In generale, però, il decoro dell’istituzione in Italia ha retto assai meglio che in tanti altri Paesi, di certo grazie anche al ceto burocratico di prim’ordine che governa il Quirinale. Da questo punto di vista, il settennato di Mattarella è stato e continuerà di sicuro a essere sino alla fine esemplare, quale che sia il giudizio che ciascuno crederà di poter dare sulle sue scelte.

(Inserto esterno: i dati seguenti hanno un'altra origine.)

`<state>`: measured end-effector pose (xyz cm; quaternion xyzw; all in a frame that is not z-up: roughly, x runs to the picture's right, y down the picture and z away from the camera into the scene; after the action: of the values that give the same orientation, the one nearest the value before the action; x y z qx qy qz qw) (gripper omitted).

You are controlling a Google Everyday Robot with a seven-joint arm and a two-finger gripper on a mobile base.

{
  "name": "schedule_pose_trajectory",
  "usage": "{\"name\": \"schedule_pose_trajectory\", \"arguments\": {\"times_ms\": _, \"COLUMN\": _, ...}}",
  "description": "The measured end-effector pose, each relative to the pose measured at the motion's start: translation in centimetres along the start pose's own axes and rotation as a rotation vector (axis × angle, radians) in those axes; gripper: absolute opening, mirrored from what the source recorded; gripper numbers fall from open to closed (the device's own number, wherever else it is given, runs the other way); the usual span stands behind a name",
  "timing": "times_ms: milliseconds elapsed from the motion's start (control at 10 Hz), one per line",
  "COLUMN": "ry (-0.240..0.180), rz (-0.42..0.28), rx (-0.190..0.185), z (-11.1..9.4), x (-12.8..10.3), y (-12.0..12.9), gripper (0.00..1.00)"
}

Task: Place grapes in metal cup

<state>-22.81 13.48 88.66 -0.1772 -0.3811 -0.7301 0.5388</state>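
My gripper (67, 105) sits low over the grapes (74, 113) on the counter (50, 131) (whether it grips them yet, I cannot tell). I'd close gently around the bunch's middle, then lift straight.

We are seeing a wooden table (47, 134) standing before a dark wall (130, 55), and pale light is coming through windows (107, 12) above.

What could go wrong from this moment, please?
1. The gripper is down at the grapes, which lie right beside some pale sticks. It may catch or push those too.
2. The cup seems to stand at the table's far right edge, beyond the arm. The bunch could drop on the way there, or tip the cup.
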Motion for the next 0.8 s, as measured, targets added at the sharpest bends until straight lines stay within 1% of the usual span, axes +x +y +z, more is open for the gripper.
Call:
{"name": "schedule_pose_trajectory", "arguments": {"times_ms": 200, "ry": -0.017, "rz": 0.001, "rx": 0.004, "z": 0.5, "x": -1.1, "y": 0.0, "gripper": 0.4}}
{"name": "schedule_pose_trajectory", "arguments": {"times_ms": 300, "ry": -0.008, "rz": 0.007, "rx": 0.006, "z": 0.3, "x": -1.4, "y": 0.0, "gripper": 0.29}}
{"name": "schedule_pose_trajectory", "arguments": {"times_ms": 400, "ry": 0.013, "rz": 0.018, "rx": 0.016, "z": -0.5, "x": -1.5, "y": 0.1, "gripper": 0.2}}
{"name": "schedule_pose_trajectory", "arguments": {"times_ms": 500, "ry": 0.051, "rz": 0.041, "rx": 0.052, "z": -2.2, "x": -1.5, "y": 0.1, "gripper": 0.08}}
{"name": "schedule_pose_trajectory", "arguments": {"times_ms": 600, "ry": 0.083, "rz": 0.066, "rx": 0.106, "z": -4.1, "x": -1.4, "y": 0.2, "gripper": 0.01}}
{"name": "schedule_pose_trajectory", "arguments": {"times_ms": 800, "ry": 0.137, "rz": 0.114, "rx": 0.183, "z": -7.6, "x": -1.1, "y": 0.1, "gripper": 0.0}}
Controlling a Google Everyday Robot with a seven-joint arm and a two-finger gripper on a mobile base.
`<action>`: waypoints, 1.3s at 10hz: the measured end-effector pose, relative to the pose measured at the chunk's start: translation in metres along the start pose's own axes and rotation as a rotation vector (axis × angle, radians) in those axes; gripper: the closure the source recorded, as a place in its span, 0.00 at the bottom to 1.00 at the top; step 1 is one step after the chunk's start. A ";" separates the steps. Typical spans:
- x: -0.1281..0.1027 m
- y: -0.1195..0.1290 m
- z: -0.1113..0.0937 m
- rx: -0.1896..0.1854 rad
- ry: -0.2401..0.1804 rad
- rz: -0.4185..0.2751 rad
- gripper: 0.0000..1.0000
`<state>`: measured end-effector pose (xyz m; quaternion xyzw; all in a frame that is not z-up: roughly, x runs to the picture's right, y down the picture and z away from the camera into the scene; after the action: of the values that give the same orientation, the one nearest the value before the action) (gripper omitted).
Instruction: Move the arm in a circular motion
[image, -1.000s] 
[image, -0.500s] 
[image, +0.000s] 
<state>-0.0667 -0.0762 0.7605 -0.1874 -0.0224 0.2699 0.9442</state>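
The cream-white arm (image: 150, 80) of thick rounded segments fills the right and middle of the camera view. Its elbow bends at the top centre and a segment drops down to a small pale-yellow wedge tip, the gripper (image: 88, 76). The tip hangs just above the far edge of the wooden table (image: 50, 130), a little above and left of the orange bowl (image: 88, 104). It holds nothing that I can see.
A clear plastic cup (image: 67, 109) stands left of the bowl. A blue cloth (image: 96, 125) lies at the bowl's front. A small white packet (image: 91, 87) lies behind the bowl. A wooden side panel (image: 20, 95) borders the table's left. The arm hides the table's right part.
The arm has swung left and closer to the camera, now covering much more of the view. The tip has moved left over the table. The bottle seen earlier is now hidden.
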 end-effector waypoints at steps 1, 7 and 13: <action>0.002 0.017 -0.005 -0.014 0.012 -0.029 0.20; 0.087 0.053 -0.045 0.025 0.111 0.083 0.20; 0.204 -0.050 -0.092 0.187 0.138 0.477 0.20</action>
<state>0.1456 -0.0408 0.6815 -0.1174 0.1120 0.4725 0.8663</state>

Per parlarne “stilisticamente”, l’allocuzione di fine anno di Sergio Mattarella può essere considerata non solo totalmente conforme alle regole che presiedono a questo rituale ma ineccepibile sotto ogni aspetto compreso quello scenografico.

Non si può che inchinarsi al senso del dovere di una squadra di persone di intelligenza sicuramente superiore alla media quali sono i redattori dei testi presidenziali che – opera tutt’altro che divertente – hanno tradotto in un dignitoso fraseggio i messaggi monocordi dai quali siamo stati bombardati nel corso di tutto il 2020, riuscendo a trasformarli in un discorso non privo di una punta di ottimismo.

C’è però un passaggio nel quale sembra che i ghost writer del presidente si siano fatti prendere la mano e siano incorsi in quello che è il peccato mortale dell’alto burocrate, l’eccesso di zelo. E’ il punto in cui fanno pronunciare a Mattarella (mi rifiuto di credere che le abbia scritte di suo pugno) le seguenti parole: “Io mi vaccinerò appena possibile, dopo le categorie che, essendo a rischio maggiore, debbono avere la precedenza”.

Va bene tutto, ma il presidente della Repubblica è pur sempre il rappresentante dell’unità nazionale. Per quanto malmessa, la Repubblica italiana non è ancora così conciata da non potersi permettere una dose di vaccino in più per risparmiare al proprio più alto esponente di fare la coda dietro le “categorie a rischio maggiore”.

Rincorrere in questi termini, a un livello rasoterra, il populismo, non solo non è all’altezza dell’istituzione ma nemmeno della storia politica di Sergio Mattarella. Certe cose sarebbe meglio lasciarle dire a Giuseppe Conte, che col suo latinorum si compiace di trattare da idioti i suoi concittadini (i quali a quanto pare dai sondaggi, in misura preponderante, apprezzano: ma questo è un problema loro, fossero pure il 99%: si sta parlando di stile, non di politica).